Parmi les faits d’armes les plus importants des Nightwatch figurent l’alerte prise par l’un d’eux au-dessus de l’Europe lors de la chute du Mur de Berlin en novembre 1989. Un E-4B pris alors le relais de toutes les bases militaires de l’OTAN et se prépara en attente d’une éventuelle réaction d’agressivité de la part de Moscou. Les E-4B, avions traditionnellement discrets, ont connu un véritable baptême médiatique en août 1990 lorsque les armées irakiennes de Saddam Hussein envahirent le Koweït. Deux E-4B furent déployés en Arabie Saoudite dans l’attente que l’US Air Force ait le temps d’installer une base de commandement complète. Par la suite les E-4B ont tous participé à des missions au-dessus de l’Adriatique lors des opérations menés par les États-Unis et leurs alliés européens dans les conflits qui ont suivit l’éclatement de la Yougoslavie.
Au matin du 11 septembre 2001 le 55th Wing a fait, pour la première fois de son histoire, décoller les quatre Boeing E-4B. Ces appareils ont tous pris la direction du Moyen-Orient suite aux attaques terroristes massives qui venaient de frapper la côte est américaine. Les E-4B ont par la suite participé aux opération aérienne dans le cadre de Deliberate Force au-dessus de l’Afghanistan.
En août 2005 un E-4B a été mis à la disposition de la FEMA (Federal Emergency Management Agency, agence fédérale de gestion des urgences) suite au passage du cyclone Katrina sur le sud des États-Unis. L’exceptionnelle violence du phénomène, conjugué avec la totale désorganisation des moyens de secours locaux, fit que le gouvernement fédéral demanda l’aide militaire. Un E-4B fut immédiatement envoyé sur zone et dès que cela fut possible, il se posa à New-Orleans IAP afin d’y établir sa base. Cet avion fût relevé au bout de cinq jours par un second appareil du même type. Les spécialistes de la FEMA purent utilisé le formidable outil de commandement qu’est l’E-4B, et ce en en toute liberté.
En novembre 2005 l’US Air Force, tirant les enseignement de Katrina, demanda à ce que les quatre avions soient modifiés au standard E-4C, en y incluant entre autre un système de communication fédéral unique. Cependant ce nouveau standard n’a jamais été vraiment développé, le Pentagone se concentrant sur le futur E-10. Mais les équipements de communications ont bien été modifié. En fin d’après midi du 15 avril 2013 deux E-4B ont pris les airs, l’Amérique venait de nouveau d’être frappée en son cœur par le terrorisme, cette fois ci lors du marathon de Boston. Les deux avions ont regagné leur base quelques heures plus tard.

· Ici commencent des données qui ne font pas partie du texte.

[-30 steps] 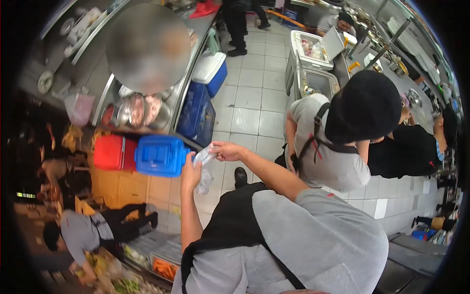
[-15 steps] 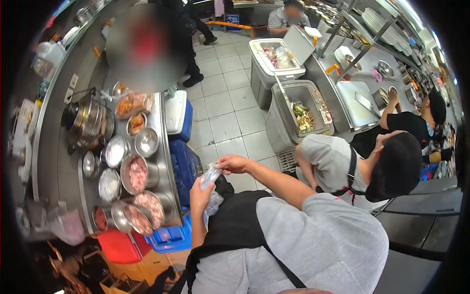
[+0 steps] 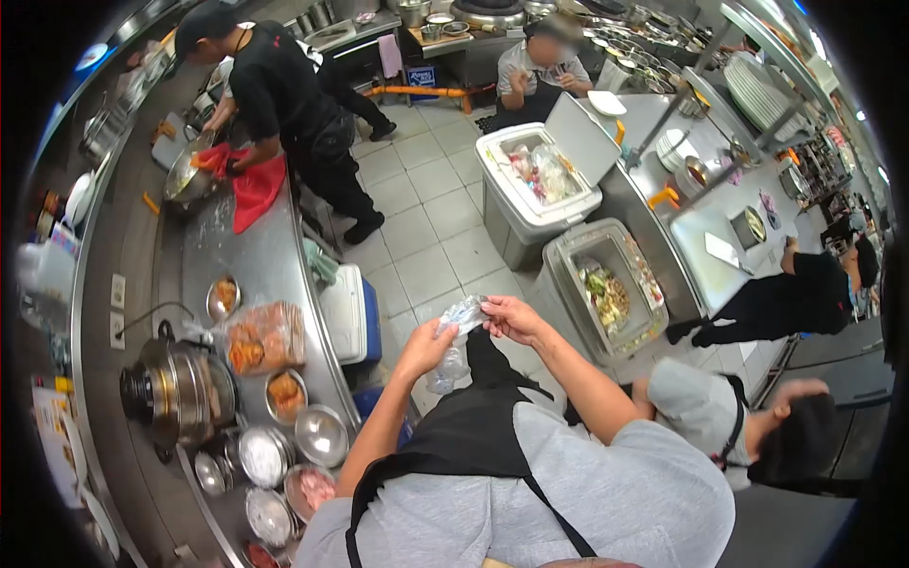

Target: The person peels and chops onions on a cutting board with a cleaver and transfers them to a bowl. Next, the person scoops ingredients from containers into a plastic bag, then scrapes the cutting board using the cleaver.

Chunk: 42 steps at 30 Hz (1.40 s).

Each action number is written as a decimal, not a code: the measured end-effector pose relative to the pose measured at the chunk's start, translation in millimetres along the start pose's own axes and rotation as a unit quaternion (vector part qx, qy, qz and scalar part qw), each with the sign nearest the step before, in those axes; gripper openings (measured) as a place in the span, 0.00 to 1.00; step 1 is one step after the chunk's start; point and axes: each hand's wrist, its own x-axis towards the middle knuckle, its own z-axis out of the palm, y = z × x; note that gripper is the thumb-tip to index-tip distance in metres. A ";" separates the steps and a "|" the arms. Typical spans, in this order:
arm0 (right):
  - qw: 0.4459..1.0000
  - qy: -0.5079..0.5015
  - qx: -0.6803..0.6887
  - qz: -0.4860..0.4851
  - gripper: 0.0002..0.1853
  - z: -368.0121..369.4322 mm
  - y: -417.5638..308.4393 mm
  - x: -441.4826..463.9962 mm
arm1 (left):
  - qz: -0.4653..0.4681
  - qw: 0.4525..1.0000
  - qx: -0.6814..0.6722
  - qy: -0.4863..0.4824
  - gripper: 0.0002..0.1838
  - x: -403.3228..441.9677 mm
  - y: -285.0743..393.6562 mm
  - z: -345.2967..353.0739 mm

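Between my hands, in front of the black apron (image 3: 445, 431), hangs a crumpled clear plastic bag (image 3: 449, 364). The fingers of my left hand (image 3: 426, 348) are closed on its left side. Its upper right edge is pinched by my right hand (image 3: 512, 319). Whether anything is inside the bag I cannot tell. Left of my hands, the steel counter (image 3: 213, 256) bears a plastic bag of orange-coloured meat (image 3: 268, 338), a bowl of similar meat (image 3: 286, 395), an upturned-looking steel bowl (image 3: 322, 435) and a pot of pale pink meat (image 3: 311, 490).
Ahead on the right stand a white-rimmed bin (image 3: 540, 185) and a food-scrap bin (image 3: 611, 284). A blue-and-white cooler (image 3: 346, 312) sits beside the counter. People are at work: one with a red cloth (image 3: 256, 194), one at the far end, others on the right.
My view has swung, and both hands with the bag now appear farther right. The bag looks more spread out. A person at the counter with a red cloth has become clearly visible.
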 end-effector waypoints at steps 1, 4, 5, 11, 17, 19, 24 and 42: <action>1.000 0.008 0.001 -0.006 0.10 -10.5 -13.9 16.8 | -0.004 1.000 0.002 -0.007 0.20 33.3 -7.0 -5.5; 1.000 0.019 -0.012 -0.005 0.16 -45.6 -62.2 72.2 | -0.002 0.999 -0.027 -0.018 0.19 112.4 -0.1 -35.9; 0.999 0.027 -0.021 0.001 0.19 -53.3 -80.4 89.8 | -0.029 0.998 -0.041 -0.023 0.18 134.6 7.8 -49.8; 0.980 0.047 -0.185 0.055 0.28 -115.4 -178.7 222.9 | -0.103 0.979 -0.168 0.049 0.17 249.6 45.7 -131.2; 0.965 0.142 -0.222 -0.005 0.15 -187.9 -288.8 361.6 | -0.123 0.953 -0.251 0.120 0.14 363.3 54.4 -194.4; 0.954 0.166 -0.247 -0.040 0.15 -204.7 -327.4 401.4 | -0.135 0.942 -0.278 0.128 0.13 411.3 61.5 -217.7; 0.956 0.234 -0.176 -0.031 0.13 -287.2 -395.2 501.7 | -0.133 0.921 -0.340 0.135 0.10 563.5 63.2 -282.0; 0.937 0.195 -0.287 0.050 0.09 -397.0 -672.8 872.5 | -0.036 0.926 -0.319 0.197 0.08 989.4 171.8 -551.8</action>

Désormais pleinement apte à la gestion des crises humanitaires et sanitaires l’E-4B Nightwatch est un appareil issu totalement de la Guerre Froide mais qui a su trouver sa place dans le monde d’aujourd’hui. Aucun de ces avions n’ont bien entendu été exporté. Le remplacement de ces machines devra néanmoins se poser assez rapidement, leurs cellules accusant le poids des ans.